Pennsylvania House passes pension reform
By Debra Erdley
Published: Thursday, June 17, 2010
The state House on Wednesday passed by an overwhelming margin a bill to cap state and local payments to Pennsylvania's two large public pension plans, defer costs and reduce benefits for new hires and incoming lawmakers.
The bill, awaiting action in the Senate, would reduce a looming spike in taxpayer payments to the state employee and teacher pension funds by a maneuver akin to refinancing a mortgage for a longer period of time. A second provision would slice benefits for new employees and lawmakers.
"I think it is a significant first step in the process of dealing with pension reform," said Senate Majority Leader Dominic Pileggi, R-Delaware County, whose staff was reviewing the bill.
The House bill that passed 192-6 would not cut benefits to current employees, sitting lawmakers and judges.
Johnna Pro, a spokeswoman for House Appropriations Committee Chairman Dwight Evans, D-Philadelphia, said the state constitution bars any reduction in benefits for judges.
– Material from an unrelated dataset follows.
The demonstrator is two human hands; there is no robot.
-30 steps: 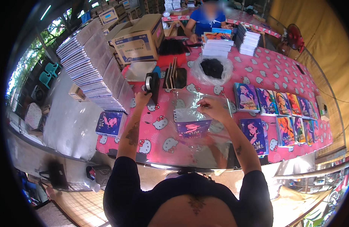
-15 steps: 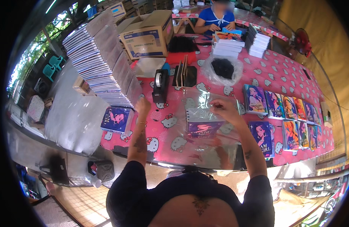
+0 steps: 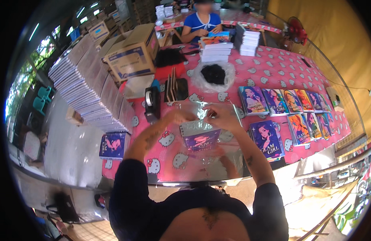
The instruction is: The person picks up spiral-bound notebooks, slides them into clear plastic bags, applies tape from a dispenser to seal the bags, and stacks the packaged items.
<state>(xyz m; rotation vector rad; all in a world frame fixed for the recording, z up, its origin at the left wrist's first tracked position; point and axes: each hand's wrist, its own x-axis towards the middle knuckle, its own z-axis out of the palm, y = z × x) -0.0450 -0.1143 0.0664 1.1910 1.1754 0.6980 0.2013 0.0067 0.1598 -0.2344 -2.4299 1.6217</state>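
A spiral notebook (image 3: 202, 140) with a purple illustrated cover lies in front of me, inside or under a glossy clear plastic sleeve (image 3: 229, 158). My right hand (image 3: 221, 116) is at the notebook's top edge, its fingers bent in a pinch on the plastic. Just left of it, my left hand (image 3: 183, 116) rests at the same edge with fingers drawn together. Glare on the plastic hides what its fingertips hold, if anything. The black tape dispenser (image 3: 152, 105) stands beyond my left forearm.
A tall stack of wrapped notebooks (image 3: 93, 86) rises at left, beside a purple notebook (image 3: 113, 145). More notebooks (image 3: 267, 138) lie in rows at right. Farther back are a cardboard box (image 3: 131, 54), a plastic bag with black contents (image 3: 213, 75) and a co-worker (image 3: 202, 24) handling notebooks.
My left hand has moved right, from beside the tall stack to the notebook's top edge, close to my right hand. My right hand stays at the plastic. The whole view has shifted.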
Experts estimate increased government contributions to the two pension plans that come due in two years -- barring legislative action -- would boost property taxes on average by more than $500 per homeowner. Overall annual tax-funded payments would increase about fourfold.
Pileggi cautioned the bill's cost could be an issue with the Senate. He said the plan to refinance obligations over 30 years carries a $52 billion price that is offset only partially by reductions for new hires. Experts estimated those reductions would save the state $25 billion over 30 years, leaving taxpayers with $27 billion in additional costs.
The House bill's provisions to cap payments for the immediate future and defer higher costs mirror proposals by Gov. Ed Rendell in his budget address.
The bill would reverse many benefit increases the Legislature approved earlier this decade when lawmakers granted themselves a 50 percent pension boost and extended a 25 percent increase to state and school employees.
Benefit reductions would affect state and school employees hired after Jan. 1 and lawmakers who take office after Dec. 1. Benefits would be calculated on a lower scale; the retirement age would increase; vesting for full membership in pension plans would rise from 5 to 10 years; and members would be prohibited from withdrawing their contributions, plus earned interest upon retirement.
The leaders of the state's two largest teachers unions, the Pennsylvania State Education Association and AFT Pennsylvania, support the bill.
"Although we would have preferred not to have any benefit reductions, we believe this amendment will help solve the pension funding crisis and offset unprecedented layoffs, furloughs and cuts to academic programs faced by school districts," PSEA President James Testerman said.